С большим трудом овладев собой, он вышел из кабинета и спустился вниз. В передней остановился в ожидании, устремив глаза на входную дверь. Время от времени он с лихорадочным нетерпением поглядывал на высокие часы в футляре, прислушиваясь к медленному неумолимому ритму уходящих секунд. Но вот он вздрогнул: когда стрелки показали тридцать пять минут первого, к дому подъехал автомобиль, послышались торопливые шаги. Дверь распахнулась – и в переднюю вошел его отец. Мгновение полной неподвижности. Глаза отца и сына встретились.

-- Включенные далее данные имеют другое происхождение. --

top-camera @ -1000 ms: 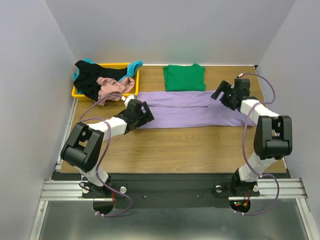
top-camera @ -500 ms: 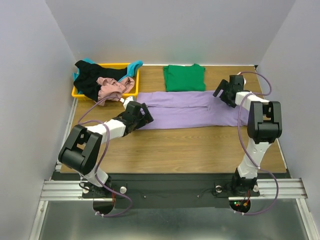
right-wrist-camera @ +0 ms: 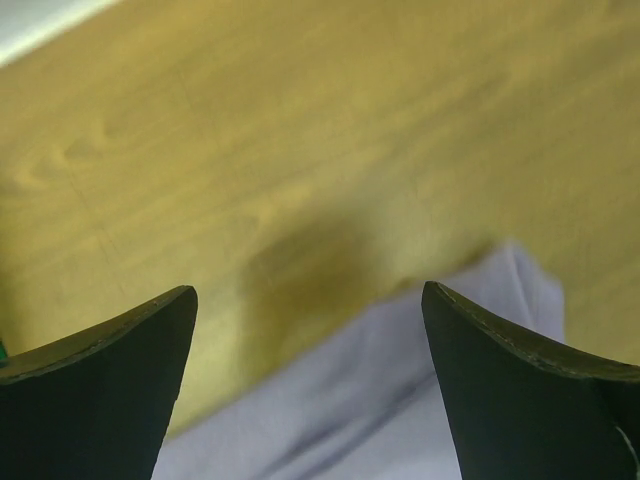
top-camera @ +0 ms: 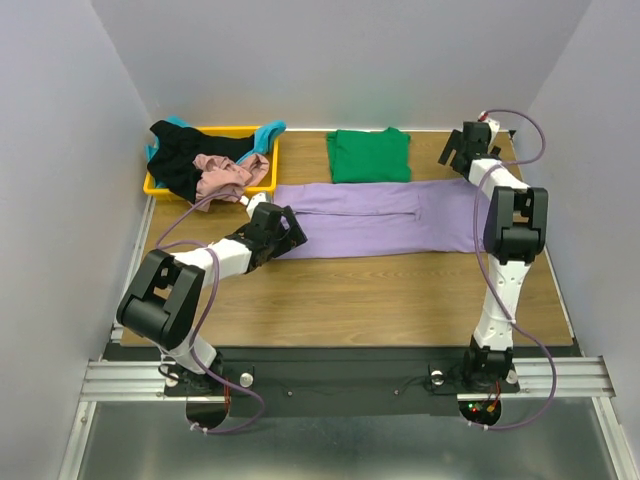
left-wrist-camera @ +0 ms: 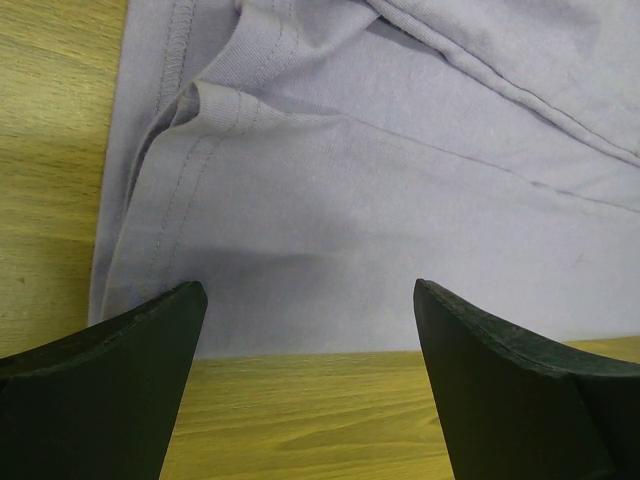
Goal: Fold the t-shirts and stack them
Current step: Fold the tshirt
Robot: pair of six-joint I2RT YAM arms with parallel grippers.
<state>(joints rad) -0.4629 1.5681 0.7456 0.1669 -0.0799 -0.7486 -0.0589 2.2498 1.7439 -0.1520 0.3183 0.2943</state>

У Артура вырвался не то вздох, не то рыдание. Он едва узнал отца. Перемена в Баррасе была просто разительна. Он очень отяжелел, располнел, жесткие линии его фигуры стали рыхлыми и расплывчатыми. Одутловатые щеки, отвислое брюшко, складка жира над воротником и вместо прежней чопорной уравновешенности – суетливое оживление. Все у него было в движении: руки вертели и перебирали пачку газет, глаза шныряли во все стороны, стараясь увидеть все, что можно; душа жадно, деятельно отзывалась на все жизненные впечатления, тривиальные и ничтожные. И вдруг Артура осенила мысль, что вся эта искусственная деятельность вызвана стремлением утвердить настоящее, отвергнуть прошлое, не думать о будущем, что это окончательный результат разложения.

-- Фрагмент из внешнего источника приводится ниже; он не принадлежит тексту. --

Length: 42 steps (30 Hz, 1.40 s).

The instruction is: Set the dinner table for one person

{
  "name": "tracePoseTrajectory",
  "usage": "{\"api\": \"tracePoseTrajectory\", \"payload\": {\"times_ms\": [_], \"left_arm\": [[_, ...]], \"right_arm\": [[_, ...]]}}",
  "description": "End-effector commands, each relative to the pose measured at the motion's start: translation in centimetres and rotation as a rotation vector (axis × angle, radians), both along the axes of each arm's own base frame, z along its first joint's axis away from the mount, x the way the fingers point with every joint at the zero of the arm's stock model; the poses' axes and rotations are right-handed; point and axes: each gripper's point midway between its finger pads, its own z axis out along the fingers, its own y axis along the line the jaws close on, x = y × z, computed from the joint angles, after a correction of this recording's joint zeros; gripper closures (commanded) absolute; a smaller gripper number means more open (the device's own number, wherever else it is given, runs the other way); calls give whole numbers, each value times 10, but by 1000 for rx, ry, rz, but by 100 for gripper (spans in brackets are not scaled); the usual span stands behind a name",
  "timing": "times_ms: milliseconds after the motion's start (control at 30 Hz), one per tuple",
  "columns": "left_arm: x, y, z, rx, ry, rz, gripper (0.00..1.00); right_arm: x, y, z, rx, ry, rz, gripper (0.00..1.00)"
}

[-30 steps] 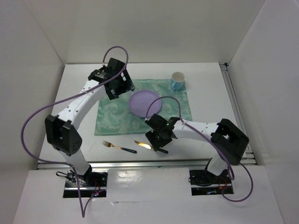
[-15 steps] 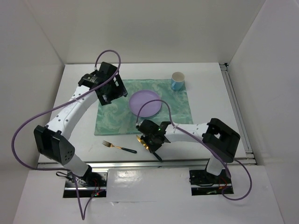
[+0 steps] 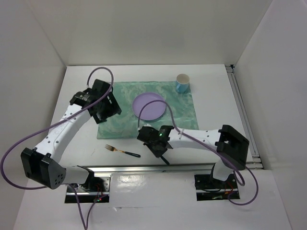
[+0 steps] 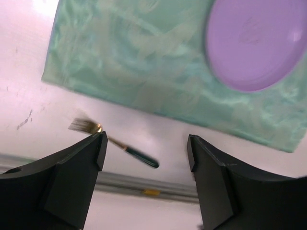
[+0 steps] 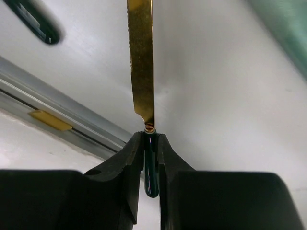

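The white dinner table (image 3: 79,91) carries a teal placemat (image 3: 117,122) with a purple plate (image 3: 149,106) on it. My right gripper (image 5: 150,139) is shut on the dark green handle of a gold-bladed knife (image 5: 141,57) and holds it above the table near the front rail. In the top view this gripper (image 3: 162,155) sits just in front of the placemat. A fork (image 3: 122,151) with a green handle lies on the table to its left. My left gripper (image 3: 103,103) is open and empty above the placemat's left edge. The fork (image 4: 139,157) shows between its fingers, far below.
A light blue cup (image 3: 182,83) stands on the placemat's back right corner. A metal rail (image 3: 144,167) runs along the near table edge and shows in the right wrist view (image 5: 57,108). White walls enclose the table on three sides.
My right gripper has taken the knife off the table and moved it left, toward the fork. My left arm has swung from the placemat's back left toward its left edge.
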Motion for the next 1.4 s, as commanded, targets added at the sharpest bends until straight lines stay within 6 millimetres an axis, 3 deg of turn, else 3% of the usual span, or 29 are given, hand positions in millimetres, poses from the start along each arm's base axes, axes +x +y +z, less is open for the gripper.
{"api": "tracePoseTrajectory", "payload": {"times_ms": [0,67,200,267,300,400,433,667,867,933,967,1067,1100,1167,1233,1367], "left_arm": [[-33,-2,-31,-26,99,30,15],[-55,-15,-59,-59,174,15,17],[-85,-30,-90,-74,246,-3,17],[-95,-32,-99,-66,272,-7,17],[-100,-37,-105,-69,282,-8,17],[-106,-50,-115,-91,312,-11,17],[-109,-50,-123,-79,335,-8,17],[-111,-61,-144,-78,384,26,17],[-115,-64,-158,-84,411,52,18],[-119,-62,-163,-83,421,71,18],[-119,-61,-165,-78,428,73,18],[-120,-63,-173,-80,449,93,21],[-121,-63,-176,-77,459,106,23],[-123,-63,-180,-73,482,106,27],[-124,-63,-182,-69,491,116,28],[-128,-72,-188,-79,499,116,33]], "right_arm": [[38,-18,55,50,-113,-197,100],[50,-28,62,83,-113,-310,100],[104,-70,73,168,-140,-552,100],[123,-80,73,206,-142,-610,100],[143,-95,70,219,-160,-646,100],[171,-107,65,240,-162,-649,100],[188,-115,60,241,-168,-676,100],[242,-135,39,253,-171,-713,100],[263,-140,24,234,-174,-709,100],[266,-143,21,229,-170,-719,93],[271,-141,17,229,-170,-719,80],[275,-140,18,224,-170,-711,61],[272,-141,17,217,-162,-711,42],[274,-142,26,224,-183,-714,25],[273,-143,35,234,-195,-713,15],[265,-139,59,278,-227,-704,14]]}}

Он продолжал стоять на том же месте, спиной к лестнице, когда отец вошел в переднюю. Некоторое время оба молчали.
– А, вернулся, – вымолвил наконец Баррас. – Вот неожиданное удовольствие!
Артур не ответил. Он наблюдал за отцом, который подошел к столу, положил на него газеты и какие-то пакетики, болтавшиеся у него на руке. Передвигая и раскладывая все эти вещи на столе, Баррас заговорил:
– Тебе, конечно, известно, что война все еще продолжается. Я своих убеждений не изменил. И ты знаешь, что мне здесь бездельники не нужны.
Артур сказал глухо:
– Я не бездельничал, я сидел в тюрьме.
Баррас издал короткое восклицание, все еще переставляя вещи на столе.
– Ты сам предпочел тюрьму, не так ли? И если ты не одумаешься, то легко можешь опять угодить туда. Тебе это понятно или нет?
– Мне теперь очень многое стало понятно. Тюрьма хорошо помогает во всем разобраться.
Баррас перестал возиться с пакетами, искоса метнул взгляд на Артура. Начал ходить по передней взад и вперед. Вынул свои красивые золотые часы и посмотрел на них. Наконец сказал с плохо скрытой враждебностью:
– После завтрака у меня деловое свидание. Вечером – два заседания. Сегодня у меня очень трудный день. И мне, право, некогда с тобой рассуждать, я слишком занят.
– Слишком заняты подготовкой победы, отец? Это вы хотели сказать?
У Барраса лицо налилось кровью. На висках сразу заметно вздулись жилы.
– Да, если тебе угодно так ставить вопрос! Я делаю что могу, для того чтобы мы выиграли эту войну.
Крепко сжатые губы Артура злобно искривились. Мощный прилив безудержного гнева захлестнул его.